Joe Dostal was carrying a Betsy Ross flag as he stood on Loomis a few dozen feet north of the rally and said, “It’s the nicest flag that I have.”
“I support patriotism,” Dostal said, noting that he personally comes from Irish and Venezuelan descent. “I think they need to free Columbus and put him back where he belongs in this park.”
As Dostal spoke, a lone protestor, Rabbi Michael Ben Yosef of the Tikkun Chai Inter-National in South Shore, was speaking with a group of Chicago Police Department (CPD) officers. A brief verbal altercation between Ben Yosef and an unidentified man on the other side of the street ended with a woman warning the unidentified man, “Come on, that’s what they want.”

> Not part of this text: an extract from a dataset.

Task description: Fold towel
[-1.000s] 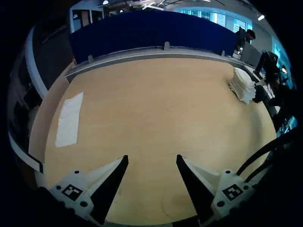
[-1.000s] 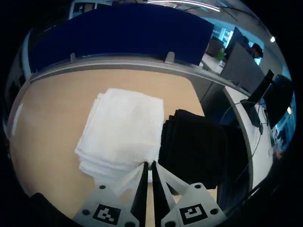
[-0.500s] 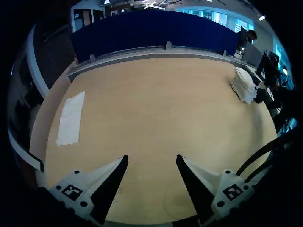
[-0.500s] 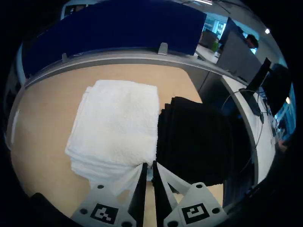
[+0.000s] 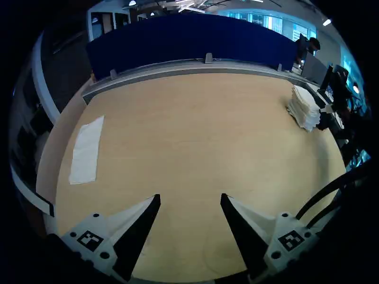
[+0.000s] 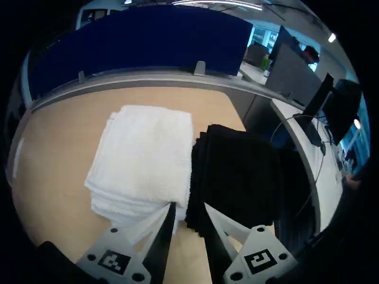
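Right tool [image 6: 188, 206] sits low at the near edge of the stack of white towels [image 6: 142, 151]. Its two fingers are parted only a little and nothing appears to be pinched between them. The narrow gap lines up roughly with the seam where the white stack touches the black stack [image 6: 237, 175] beside it. Both stacks lie at the right edge of the bench [image 5: 199, 128], toward its far corner, close to the blue partition [image 5: 189, 40] along the far edge.

Left tool [image 5: 189, 196] hovers over the bare middle of the bench, near its front edge, with its fingers spread wide and holding nothing. A single white towel [image 5: 86, 150] lies flat along the left edge, well apart from both tools.

By my reading, the step in hand is fetching a fresh towel from the stack, and folding has not begun. The next move calls for shifting the right tool a touch toward the white side so the dark cloth stays out of the bite. It should then close on the near edge of the topmost layer alone, since the layers sit tight together and a deep bite would probably drag several. The towel could then be lifted and carried to the open middle of the bench, where the left tool waits.
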The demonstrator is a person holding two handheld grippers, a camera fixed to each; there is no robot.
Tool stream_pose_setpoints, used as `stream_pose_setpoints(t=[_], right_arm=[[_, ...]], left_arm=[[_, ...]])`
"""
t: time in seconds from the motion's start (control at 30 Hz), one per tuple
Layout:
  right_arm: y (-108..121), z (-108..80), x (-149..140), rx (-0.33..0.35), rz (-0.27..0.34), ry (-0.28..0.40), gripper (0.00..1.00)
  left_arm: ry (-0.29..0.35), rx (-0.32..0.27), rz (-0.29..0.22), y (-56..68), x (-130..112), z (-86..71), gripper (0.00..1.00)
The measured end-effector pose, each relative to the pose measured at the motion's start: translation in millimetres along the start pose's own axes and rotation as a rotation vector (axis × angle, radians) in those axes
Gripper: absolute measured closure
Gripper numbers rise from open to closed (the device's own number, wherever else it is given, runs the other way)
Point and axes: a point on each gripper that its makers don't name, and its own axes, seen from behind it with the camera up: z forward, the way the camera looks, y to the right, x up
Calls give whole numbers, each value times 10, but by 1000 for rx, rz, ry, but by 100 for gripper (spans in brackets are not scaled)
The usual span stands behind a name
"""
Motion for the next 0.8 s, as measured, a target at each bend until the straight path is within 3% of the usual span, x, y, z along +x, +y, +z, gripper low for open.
stream_pose_setpoints(t=[0.03, 0.1, 0.17, 0.43, 0.8], right_arm=[[2, -10, 3, 0, 1, 4, 49], [5, -31, 13, -1, 4, 15, 25], [4, -50, 29, -1, 4, 26, 12], [-91, -115, 116, 24, 1, 56, 7], [-593, -14, 362, 130, -18, 101, 3]], left_arm=[[1, 0, -1, 0, 2, 0, 6], [3, 0, -2, 0, 11, 0, 6], [8, -1, -2, 4, 24, 0, 6], [15, -7, -4, 25, 43, -14, 6], [15, 0, -5, 37, 20, -60, 6]])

“It’s not room for compromise on a murderer,” said Ben Yosef. “My job is to ensure the justice of those who’ve been suffered and murdered get the justice they deserve—whether they like it or not.
“Have you heard me on my bullhorn? No. Am I very peaceful right now?” Ben Yosef continued. “This is really the reason why I’m here, to make a statement. The statement is to say that we cannot condone a statue that symbolizes murder in our community.”
Closer to the stage, Rossana Macejak offered a more positive impression, saying, “I thought this was really nice.”
“Everyone’s done good, everyone should be honored,” said Macejak. “I hate that everyone’s hating everybody.”
“What happened six months ago?” asked Vito DiPiazza. “Did someone turn on a switch and we hate Christopher Columbus? Who’s next?”
“My dad’s from Taylor and Halsted, and my ma’s from Taylor and Miller,” said Mike Sisto, who was walking around the base of the statue with a close friend, his two sons, and his nephew identifying the Italian and Italian-American celebrities. “I’ve been in this park since I was a little kid, my whole life.”
Sisto explained that he and his family no longer live in the neighborhood because, “as the Italian Americans became successful, they wanted a better life for their families, so they unfortunately moved out to the suburbs to get their own home, their own piece of land, and grow their gardens and stuff. Here it’s a little hard because the buildings are close and tight.”
The protestors “are childish, and they’re not even worth dealing with,” said Sisto.
After the rally came a procession through the neighborhood. On the east side of Loomis, supporters waved Italian flags at the passing luxury SUVs, Italian sports cars, and City emergency vehicles. On the west side of Loomis, Rabbi Ben Yosef, still flanked by CPD officers, stepped forward into traffic and back into the bike lane while waving the Pan-African flag.